Washington enrobe sa guerre tarifaire d’un discours sur le travail forcé
Les États-Unis imposent de nouveaux droits de douane à soixante partenaires commerciaux, invoquant une lutte contre le travail forcé que de nombreux pays jugent prétexte à un protectionnisme déguisé.
À 0 h 01 ce vendredi 24 juillet, les droits de douane temporaires de 10 % instaurés en février par l’administration Trump ont cédé la place à un nouveau dispositif : des tarifs de 10 % ou 12,5 % appliqués aux importations en provenance de soixante économies, soit 99,4 % des achats américains. La justification avancée — l’insuffisance des mesures pour interdire les biens issus du travail forcé — a été immédiatement contestée par une large partie des pays visés, qui y voient un habillage juridique destiné à pérenniser la muraille douanière érigée depuis 2025.
La séquence juridique éclaire la manœuvre. Après l’invalidation par la Cour suprême, en février, des tarifs « réciproques » fondés sur la loi sur les pouvoirs économiques d’urgence, la Maison-Blanche avait activé la section 122 du Trade Act de 1974 pour appliquer un prélèvement global temporaire de 150 jours.

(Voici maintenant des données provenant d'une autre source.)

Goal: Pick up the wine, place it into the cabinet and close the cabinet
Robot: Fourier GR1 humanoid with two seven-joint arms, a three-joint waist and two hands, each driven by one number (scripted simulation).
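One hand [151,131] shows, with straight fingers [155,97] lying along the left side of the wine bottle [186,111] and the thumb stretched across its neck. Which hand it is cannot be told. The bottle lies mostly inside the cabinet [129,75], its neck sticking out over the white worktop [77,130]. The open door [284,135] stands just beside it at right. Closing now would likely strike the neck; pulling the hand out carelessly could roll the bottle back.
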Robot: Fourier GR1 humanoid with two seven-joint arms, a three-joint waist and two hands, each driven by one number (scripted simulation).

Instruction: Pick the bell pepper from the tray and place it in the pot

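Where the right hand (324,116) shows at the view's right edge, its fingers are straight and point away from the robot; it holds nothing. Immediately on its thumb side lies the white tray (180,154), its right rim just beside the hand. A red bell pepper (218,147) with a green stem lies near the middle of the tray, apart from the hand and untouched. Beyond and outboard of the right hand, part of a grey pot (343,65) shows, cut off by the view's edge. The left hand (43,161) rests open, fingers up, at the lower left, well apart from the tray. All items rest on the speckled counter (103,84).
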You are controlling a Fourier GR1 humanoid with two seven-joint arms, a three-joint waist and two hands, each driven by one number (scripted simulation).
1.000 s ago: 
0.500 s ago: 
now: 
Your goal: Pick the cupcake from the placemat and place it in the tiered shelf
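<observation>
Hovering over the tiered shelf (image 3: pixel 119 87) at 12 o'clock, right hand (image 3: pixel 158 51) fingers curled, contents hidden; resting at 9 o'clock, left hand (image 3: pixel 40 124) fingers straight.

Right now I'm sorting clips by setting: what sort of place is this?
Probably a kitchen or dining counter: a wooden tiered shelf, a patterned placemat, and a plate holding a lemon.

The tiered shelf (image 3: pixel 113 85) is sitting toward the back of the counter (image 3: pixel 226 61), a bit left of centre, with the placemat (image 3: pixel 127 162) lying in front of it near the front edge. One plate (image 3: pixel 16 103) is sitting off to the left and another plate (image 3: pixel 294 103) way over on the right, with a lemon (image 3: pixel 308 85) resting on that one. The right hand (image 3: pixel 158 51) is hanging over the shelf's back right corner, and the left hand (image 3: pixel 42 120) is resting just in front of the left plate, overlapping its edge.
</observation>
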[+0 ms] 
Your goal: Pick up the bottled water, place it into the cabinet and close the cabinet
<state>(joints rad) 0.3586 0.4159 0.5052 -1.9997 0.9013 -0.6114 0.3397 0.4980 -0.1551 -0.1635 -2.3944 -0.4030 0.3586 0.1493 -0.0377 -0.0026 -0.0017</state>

Celui-ci arrivant à échéance, le représentant au commerce Jamieson Greer a recouru à la section 301, qui permet des droits de douane plus pérennes après enquête. Le rapport final accuse les pays de ne pas empêcher efficacement l’entrée de produits du travail forcé, un chef que l’Union européenne, le Japon, la Norvège, l’Australie ou la Nouvelle‑Zélande qualifient d’infondé, rappelant leurs propres législations protectrices.
Les taux varient selon les engagements affichés : 10 % pour les États ayant adopté ou promis une interdiction d’importer, 12,5 % pour les autres. L’Union européenne, le Canada, le Mexique, le Royaume‑Uni ou l’Inde figurent dans le premier groupe ; la Chine, le Brésil, la Russie, le Viêt Nam, le Nigeria et une trentaine d’autres subissent le taux plein. De nombreuses marchandises sont exemptées — pétrole, gaz, engrais, certains produits agricoles —, et les biens déjà frappés par les droits de sécurité nationale (acier, aluminium, automobiles) ne sont pas concernés. En Amérique latine, le Brésil, qui cumule ce nouveau tarif avec une surtaxe de 25 % annoncée la semaine précédente, parle d’une charge totale atteignant 37,5 % sur plusieurs milliers de produits ; Brasilia a annoncé saisir l’Organisation mondiale du commerce et activer sa loi de réciprocité. L’Argentine et le Mexique, en revanche, conservent le taux de 10 %, ce dernier bénéficiant du maintien des exemptions pour les échanges conformes à l’accord de libre‑échange régional.
À Bruxelles, la Commission européenne a pris acte que les nouveaux droits restent dans les limites du plafond de 15 % négocié en 2025, tout en réclamant de nouvelles exemptions. La haute représentante Kaja Kallas a néanmoins estimé que l’argumentaire américain « n’est pas vraiment fondé », comparant les législations sociales. En Asie, Pékin dénonce des « mesures unilatérales », tandis que Tokyo juge la décision « regrettable » et que New Delhi, après avoir adopté une loi contre le travail forcé, a vu son taux abaissé de 12,5 % à 10 %. Des petites entreprises américaines ont déjà saisi le tribunal du commerce international de New York, contestant la légalité du recours à la section 301 pour reproduire un régime que la Cour suprême avait censuré. La prochaine étape sera l’issue de l’enquête complémentaire sur les surcapacités industrielles de seize pays, qui pourrait déboucher sur de nouvelles taxes d’ici la fin de l’année.